What exists now, in the 38th century, is a world of impossibly large predator cities on wheels, steampunk-influenced monstrosities that look like Howl’s Moving Castle (from the Hayao Miyazaki film) pumped up on steroids.

Following the principles of something called Municipal Darwinism, these entities roam around ingesting smaller cities, press-ganging the inhabitants and burning everything else for fuel.

The greatest of these traction cities, as they’re called, is London, where the presiding genius, though not the actual ruler, is accomplished scientist Thaddeus Valentine, played by the film’s only recognizable star, “LOTR” veteran Hugo Weaving.

One recognizable face: Hugo Weaving as Thaddeus Valentine in "Mortal Engines."
One recognizable face: Hugo Weaving as Thaddeus Valentine in "Mortal Engines." (Universal Pictures / MRC)

Throwing us right into the middle of things, “Mortal Engines” opens with London on wheels chasing down a small Bavarian mining town the way a massive lion would close in on an unlucky antelope.

London’s great enemy, off somewhere in the distant East protected by a massive force field, is the stationary metropolis of Shan Guo. (Though the novel was written in 2001, its East versus West face-off feels eerily contemporary.)

Yes, it all sounds completely nuts, but the gift of the visual imagination invested in this film is to make it appear before us in a completely convincing way. The people, unfortunately, not so much.

Introduced as a London resident is Tom Natsworthy (Robert Sheehan), a nerdy enthusiast for the past who works for the city’s Historians’ Guild and looks after artifacts like “American deities” we immediately recognize as large-scale Minions replicas.

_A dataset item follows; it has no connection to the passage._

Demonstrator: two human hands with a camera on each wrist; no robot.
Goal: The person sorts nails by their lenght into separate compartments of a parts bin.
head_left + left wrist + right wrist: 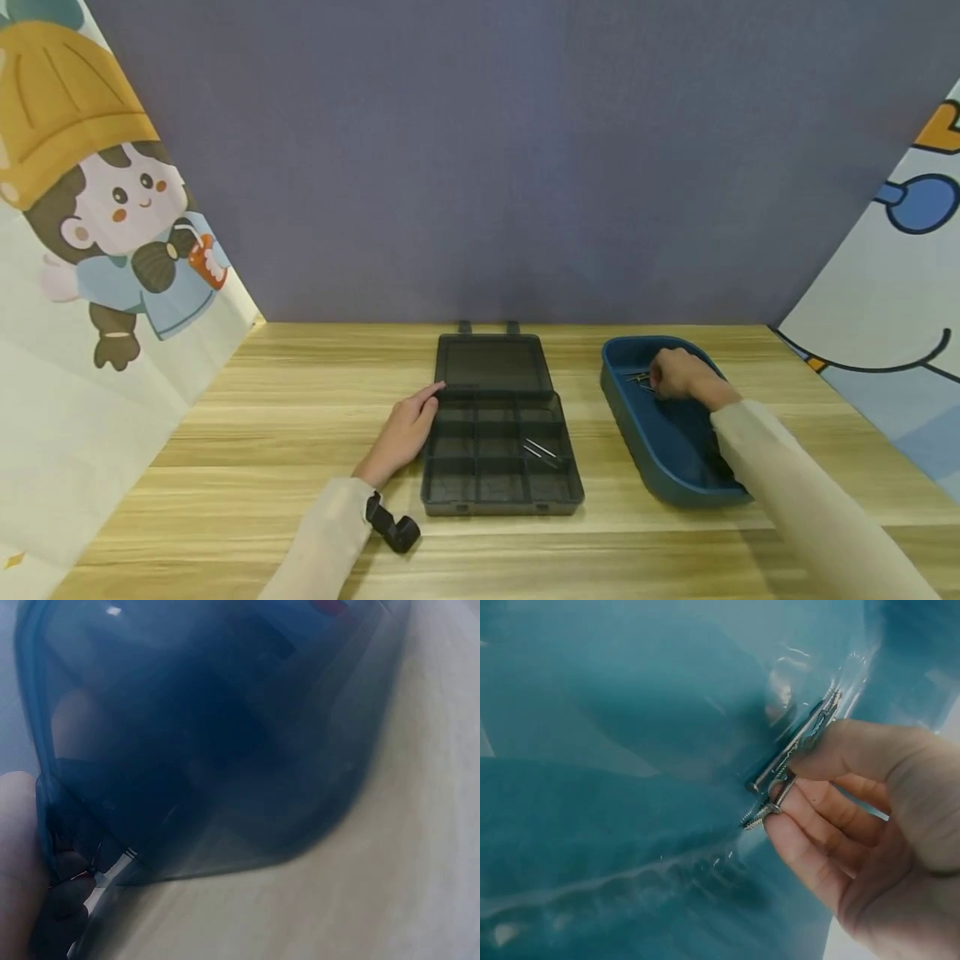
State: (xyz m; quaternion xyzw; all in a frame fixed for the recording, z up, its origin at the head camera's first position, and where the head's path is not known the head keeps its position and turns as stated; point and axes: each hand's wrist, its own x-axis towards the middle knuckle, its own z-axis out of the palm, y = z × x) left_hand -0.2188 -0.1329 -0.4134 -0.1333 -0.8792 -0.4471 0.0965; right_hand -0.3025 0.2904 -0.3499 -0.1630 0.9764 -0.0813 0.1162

All aboard: From left, Robert Sheehan as Tom Natsworthy, Jihae as Anna Fang and Hera Hilmar as Hester Shaw in "Mortal Engines."
All aboard: From left, Robert Sheehan as Tom Natsworthy, Jihae as Anna Fang and Hera Hilmar as Hester Shaw in "Mortal Engines." (Mark Pokorny / Universal Pictures / MRC)

One of the things Tom always keeps an eye out for are pieces of what’s called old tech, remnants of the weapon systems that nearly destroyed the earth that Tom correctly thinks are still too dangerous to be out and about.

We also spend considerable time with the mysterious Hester Shaw (Icelandic actress Hera Hilmar), introduced wearing a red bandanna that hides a scarred face. (The scar is considerably worse in the book, leading to online back and forth between the filmmakers and the novel’s fans.)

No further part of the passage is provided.